§ **REQUIREMENT**: Write out the lines from the top of the material through the line with "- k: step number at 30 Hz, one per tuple", exactly and with nothing added.

#### DATASET EXTRACT ####

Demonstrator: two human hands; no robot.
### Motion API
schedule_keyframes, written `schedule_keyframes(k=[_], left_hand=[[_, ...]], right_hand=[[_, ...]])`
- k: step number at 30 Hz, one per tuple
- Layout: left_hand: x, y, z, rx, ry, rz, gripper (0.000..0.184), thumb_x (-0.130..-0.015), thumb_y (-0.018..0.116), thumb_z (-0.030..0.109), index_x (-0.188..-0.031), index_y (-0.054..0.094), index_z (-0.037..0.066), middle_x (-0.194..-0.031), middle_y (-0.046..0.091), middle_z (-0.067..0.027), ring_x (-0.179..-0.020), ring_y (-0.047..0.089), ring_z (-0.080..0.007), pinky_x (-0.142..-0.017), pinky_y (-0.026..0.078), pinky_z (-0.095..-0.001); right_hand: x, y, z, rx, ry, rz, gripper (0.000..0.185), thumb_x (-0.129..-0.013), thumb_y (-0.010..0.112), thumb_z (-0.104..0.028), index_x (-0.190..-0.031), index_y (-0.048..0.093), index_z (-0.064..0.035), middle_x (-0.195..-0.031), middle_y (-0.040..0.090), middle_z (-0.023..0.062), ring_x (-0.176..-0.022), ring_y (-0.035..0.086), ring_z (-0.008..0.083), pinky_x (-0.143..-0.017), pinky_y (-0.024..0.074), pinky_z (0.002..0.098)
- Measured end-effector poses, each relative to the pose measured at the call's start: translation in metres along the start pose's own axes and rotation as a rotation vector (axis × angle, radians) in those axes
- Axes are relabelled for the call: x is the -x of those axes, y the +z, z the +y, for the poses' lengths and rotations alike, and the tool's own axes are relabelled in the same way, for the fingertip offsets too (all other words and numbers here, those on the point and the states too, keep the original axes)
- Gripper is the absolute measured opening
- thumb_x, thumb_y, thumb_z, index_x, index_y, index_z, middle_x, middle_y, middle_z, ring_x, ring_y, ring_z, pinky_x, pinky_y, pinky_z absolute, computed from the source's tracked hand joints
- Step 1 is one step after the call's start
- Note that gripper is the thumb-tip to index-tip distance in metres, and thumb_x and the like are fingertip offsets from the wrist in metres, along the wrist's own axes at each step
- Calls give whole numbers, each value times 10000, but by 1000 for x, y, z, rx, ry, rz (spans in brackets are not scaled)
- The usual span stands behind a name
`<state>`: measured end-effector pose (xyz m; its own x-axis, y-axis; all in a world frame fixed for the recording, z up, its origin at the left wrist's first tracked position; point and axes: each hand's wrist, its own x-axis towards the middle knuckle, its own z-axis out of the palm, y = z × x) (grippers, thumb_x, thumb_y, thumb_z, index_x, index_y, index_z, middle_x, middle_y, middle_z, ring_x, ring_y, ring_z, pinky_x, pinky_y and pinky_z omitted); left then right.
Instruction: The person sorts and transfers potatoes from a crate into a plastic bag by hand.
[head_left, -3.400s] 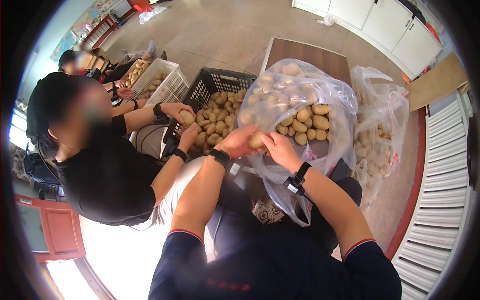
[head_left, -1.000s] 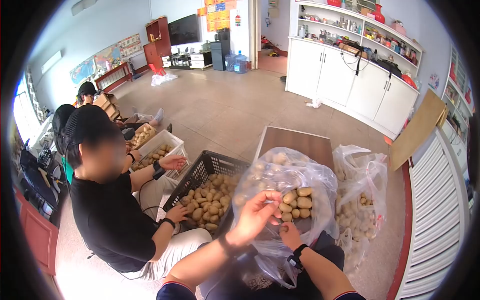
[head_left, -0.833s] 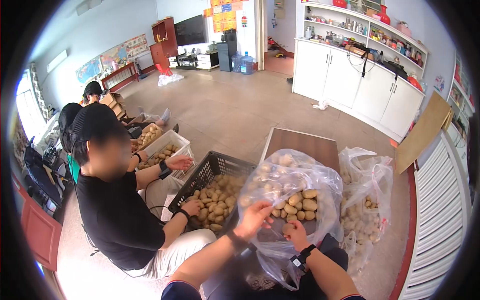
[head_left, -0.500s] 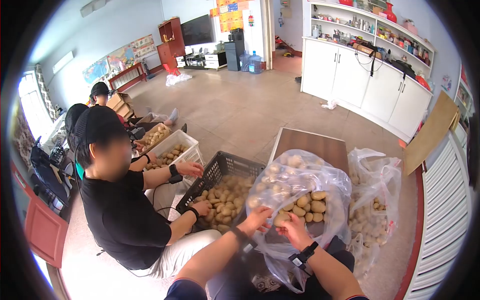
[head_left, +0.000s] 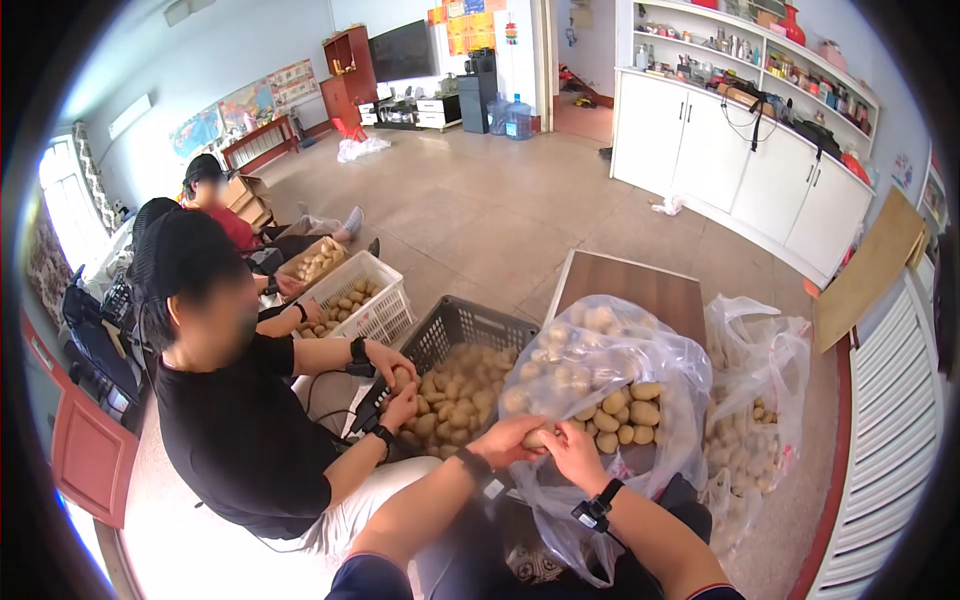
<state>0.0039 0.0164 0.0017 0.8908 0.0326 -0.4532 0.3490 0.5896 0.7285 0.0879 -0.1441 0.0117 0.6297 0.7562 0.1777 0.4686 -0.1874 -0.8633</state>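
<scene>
1. My left hand (head_left: pixel 508 441) curled round one side of a single potato (head_left: pixel 540 438), and my right hand (head_left: pixel 575 452) pinched it from the three o'clock side, so both sets of fingers were closed on it.
2. The potato was held up at the eight o'clock edge of a clear plastic bag (head_left: pixel 675 345); I could not tell whether it brushed the plastic.
3. As I judged it, this one was partway through being handled: picked out and gripped, but not set down.
4. Plenty more was left, by the look of it: loose potatoes (head_left: pixel 625 412) filled the bag's opening at two o'clock from my hands, and others showed dimly through the plastic.
5. At ten o'clock a black crate (head_left: pixel 487 318) held a large heap, though I could not tell which of those had been through anyone's hands. A co-worker (head_left: pixel 240 430) at nine o'clock had both hands on another potato.
6. My potato looked pale tan, rounded and smooth in outline. My fingers covered much of it, and any marks on its skin were too small to make out.
</scene>
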Motion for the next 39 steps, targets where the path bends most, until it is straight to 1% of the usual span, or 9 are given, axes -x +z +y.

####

§ **TASK RESULT**:
Demonstrator: two human hands; no robot.
### Motion API
schedule_keyframes, written `schedule_keyframes(k=[_], left_hand=[[_, ...]], right_hand=[[_, ...]])`
- k: step number at 30 Hz, one per tuple

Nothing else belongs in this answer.